This video centers on questions that real founders are curious about, with YC (Y Combinator) partners candidly discussing AI business, the timing of pivots, hiring timing, open-source strategy, and various other startup realities. The core conclusion is: "learn fast, find real customer value, and have the founder personally experience everything before making decisions." It is packed with especially realistic advice on entering new markets with AI, tackling technically challenging ideas, and smart hiring timing.


1. Taking on Legacy Industries with AI: What to Start With and How?

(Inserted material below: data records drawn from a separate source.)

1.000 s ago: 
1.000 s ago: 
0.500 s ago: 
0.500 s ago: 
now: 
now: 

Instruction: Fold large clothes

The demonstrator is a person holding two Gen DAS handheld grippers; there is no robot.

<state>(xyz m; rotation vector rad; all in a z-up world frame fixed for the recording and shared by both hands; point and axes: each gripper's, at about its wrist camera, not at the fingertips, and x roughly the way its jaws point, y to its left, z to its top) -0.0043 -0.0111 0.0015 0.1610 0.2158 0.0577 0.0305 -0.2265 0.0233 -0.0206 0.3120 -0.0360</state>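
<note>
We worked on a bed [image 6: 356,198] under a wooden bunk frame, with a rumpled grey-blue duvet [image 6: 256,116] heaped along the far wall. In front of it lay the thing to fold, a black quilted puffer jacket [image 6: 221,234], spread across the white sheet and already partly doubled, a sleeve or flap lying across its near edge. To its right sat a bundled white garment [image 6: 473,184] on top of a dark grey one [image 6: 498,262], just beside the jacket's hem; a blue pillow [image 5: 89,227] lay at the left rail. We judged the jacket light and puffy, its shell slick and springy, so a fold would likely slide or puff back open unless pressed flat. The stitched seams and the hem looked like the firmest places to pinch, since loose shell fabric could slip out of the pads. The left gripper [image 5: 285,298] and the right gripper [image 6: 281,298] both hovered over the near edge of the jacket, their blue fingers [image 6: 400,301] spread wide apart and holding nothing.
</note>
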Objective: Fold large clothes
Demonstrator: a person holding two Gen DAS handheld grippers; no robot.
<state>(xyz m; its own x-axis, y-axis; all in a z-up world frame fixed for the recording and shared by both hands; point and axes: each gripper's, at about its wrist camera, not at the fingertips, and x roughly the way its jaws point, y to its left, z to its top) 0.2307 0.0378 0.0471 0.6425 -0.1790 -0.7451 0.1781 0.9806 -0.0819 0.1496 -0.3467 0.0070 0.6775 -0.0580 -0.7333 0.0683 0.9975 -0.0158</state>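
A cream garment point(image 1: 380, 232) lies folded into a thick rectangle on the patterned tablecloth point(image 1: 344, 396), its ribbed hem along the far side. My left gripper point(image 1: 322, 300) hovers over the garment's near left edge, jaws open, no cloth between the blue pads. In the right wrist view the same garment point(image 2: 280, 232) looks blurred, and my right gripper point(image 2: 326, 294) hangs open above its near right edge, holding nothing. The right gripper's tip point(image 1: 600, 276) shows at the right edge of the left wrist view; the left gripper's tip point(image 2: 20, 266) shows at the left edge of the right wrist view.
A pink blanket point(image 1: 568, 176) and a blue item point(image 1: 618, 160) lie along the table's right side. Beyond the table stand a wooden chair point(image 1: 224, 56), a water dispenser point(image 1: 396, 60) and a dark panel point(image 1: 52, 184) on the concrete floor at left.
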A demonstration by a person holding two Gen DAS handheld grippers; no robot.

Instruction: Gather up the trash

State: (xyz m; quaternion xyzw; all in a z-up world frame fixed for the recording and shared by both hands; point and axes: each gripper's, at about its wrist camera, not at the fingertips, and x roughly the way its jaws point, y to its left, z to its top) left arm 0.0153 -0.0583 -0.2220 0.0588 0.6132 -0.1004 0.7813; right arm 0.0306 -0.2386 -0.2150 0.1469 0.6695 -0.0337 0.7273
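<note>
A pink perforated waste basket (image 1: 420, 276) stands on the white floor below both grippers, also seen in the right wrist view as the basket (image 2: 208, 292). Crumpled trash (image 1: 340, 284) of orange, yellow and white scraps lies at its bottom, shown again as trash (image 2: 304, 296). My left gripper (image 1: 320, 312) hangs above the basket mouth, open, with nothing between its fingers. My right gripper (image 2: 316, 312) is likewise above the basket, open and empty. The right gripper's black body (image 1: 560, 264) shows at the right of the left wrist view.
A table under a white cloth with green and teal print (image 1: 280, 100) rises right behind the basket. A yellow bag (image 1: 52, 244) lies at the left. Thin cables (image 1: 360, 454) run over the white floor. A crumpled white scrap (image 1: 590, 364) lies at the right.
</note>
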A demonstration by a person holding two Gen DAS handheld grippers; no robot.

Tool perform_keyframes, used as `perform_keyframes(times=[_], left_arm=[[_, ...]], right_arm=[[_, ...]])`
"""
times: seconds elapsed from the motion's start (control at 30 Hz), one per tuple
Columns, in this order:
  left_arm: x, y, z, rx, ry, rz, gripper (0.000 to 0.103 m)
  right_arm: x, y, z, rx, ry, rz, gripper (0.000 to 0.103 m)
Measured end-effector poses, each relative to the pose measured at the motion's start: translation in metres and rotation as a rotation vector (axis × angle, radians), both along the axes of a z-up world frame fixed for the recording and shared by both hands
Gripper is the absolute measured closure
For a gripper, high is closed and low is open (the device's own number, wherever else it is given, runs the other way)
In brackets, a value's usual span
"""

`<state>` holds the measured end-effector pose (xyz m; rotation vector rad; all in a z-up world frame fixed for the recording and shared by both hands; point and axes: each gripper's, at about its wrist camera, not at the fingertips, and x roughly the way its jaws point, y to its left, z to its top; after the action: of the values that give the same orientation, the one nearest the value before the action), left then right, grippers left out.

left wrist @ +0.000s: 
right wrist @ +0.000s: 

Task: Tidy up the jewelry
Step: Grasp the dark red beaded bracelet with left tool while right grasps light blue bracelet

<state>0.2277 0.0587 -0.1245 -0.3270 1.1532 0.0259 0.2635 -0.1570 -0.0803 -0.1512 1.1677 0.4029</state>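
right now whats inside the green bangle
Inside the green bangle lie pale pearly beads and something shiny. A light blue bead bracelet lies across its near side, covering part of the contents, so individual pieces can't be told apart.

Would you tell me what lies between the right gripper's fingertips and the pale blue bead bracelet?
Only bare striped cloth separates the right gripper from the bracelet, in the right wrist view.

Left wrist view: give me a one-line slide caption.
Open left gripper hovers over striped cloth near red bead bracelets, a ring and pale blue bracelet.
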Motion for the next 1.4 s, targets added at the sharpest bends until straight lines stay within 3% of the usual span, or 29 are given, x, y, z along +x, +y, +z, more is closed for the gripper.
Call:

As a founder, you face two "magical" problems: who to target, and how to capture customer attention. The first question in the video was: "When entering a traditional industry (e.g., accounting) with AI, with full automation as the ultimate goal, what should you put on the market right now?"

The YC partners introduce three main approaches:

  • Sell AI software to accountants
  • Start a "full-stack" accounting firm yourself
  • Acquire an existing accounting firm and introduce AI within it

"The most common approach is the first one. The majority of actual YC startups start this way."

In the early stages, rather than automating the entire accounting field, they advise that it's effective to automate only a core area that can be built quickly and provides value and pitch that with AI.

The second approach (starting your own firm) risks the organization growing too fast as manual work remains less automated.

"As your automation rate increases (e.g., 20%, 30%, 50% of total), track that metric consistently. If you expand headcount too early... you'll end up hiring 20-30 accountants doing manual work. The real metric is the growth of automation rate. Not revenue."

The third approach (acquisition) is good for acquiring entry customers but is uncommon due to the difficulty of changing existing culture.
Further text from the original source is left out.